Work item | Verbatim, and with nothing else, reproduce the data below from its first line through the line containing "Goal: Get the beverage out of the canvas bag".
Supplied data Start Marker
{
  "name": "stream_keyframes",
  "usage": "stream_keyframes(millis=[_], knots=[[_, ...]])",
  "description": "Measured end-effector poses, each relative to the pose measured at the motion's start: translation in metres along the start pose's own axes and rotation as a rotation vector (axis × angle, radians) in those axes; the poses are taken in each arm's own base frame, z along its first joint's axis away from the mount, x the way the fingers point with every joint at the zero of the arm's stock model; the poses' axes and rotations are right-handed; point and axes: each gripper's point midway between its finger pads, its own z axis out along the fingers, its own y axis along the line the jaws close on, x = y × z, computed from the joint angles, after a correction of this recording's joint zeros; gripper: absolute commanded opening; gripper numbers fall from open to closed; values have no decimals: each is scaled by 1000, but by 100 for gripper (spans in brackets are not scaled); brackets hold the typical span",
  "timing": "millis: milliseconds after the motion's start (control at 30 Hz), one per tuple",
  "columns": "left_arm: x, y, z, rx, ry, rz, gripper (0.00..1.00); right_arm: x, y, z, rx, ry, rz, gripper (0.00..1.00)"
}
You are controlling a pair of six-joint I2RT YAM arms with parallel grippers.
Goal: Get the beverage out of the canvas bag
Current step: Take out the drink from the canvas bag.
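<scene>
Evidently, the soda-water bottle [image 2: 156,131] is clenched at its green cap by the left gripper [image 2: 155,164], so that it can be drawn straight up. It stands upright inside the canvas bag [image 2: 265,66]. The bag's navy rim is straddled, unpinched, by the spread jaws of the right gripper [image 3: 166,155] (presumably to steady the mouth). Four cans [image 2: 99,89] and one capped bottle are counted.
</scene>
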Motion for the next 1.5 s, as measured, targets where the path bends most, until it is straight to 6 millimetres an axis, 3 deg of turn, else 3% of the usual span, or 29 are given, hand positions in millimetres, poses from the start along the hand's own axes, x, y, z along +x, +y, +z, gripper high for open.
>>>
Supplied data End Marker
Output below |
{
  "name": "stream_keyframes",
  "usage": "stream_keyframes(millis=[_], knots=[[_, ...]])",
  "description": "Measured end-effector poses, each relative to the pose measured at the motion's start: translation in metres along the start pose's own axes and rotation as a rotation vector (axis × angle, radians) in those axes; the poses are taken in each arm's own base frame, z along its first joint's axis away from the mount, x the way the fingers point with every joint at the zero of the arm's stock model; the poses' axes and rotations are right-handed; point and axes: each gripper's point midway between its finger pads, its own z axis out along the fingers, its own y axis along the line the jaws close on, x = y × z, computed from the joint angles, after a correction of this recording's joint zeros; gripper: absolute commanded opening; gripper numbers fall from open to closed; values have no decimals: each is scaled by 1000, but by 100 for gripper (spans in brackets are not scaled); brackets hold the typical span",
  "timing": "millis: milliseconds after the motion's start (control at 30 Hz), one per tuple",
  "columns": "left_arm: x, y, z, rx, ry, rz, gripper (0.00..1.00); right_arm: x, y, z, rx, ry, rz, gripper (0.00..1.00)"
}
You are controlling a pair of six-joint I2RT YAM arms with parallel grippers.
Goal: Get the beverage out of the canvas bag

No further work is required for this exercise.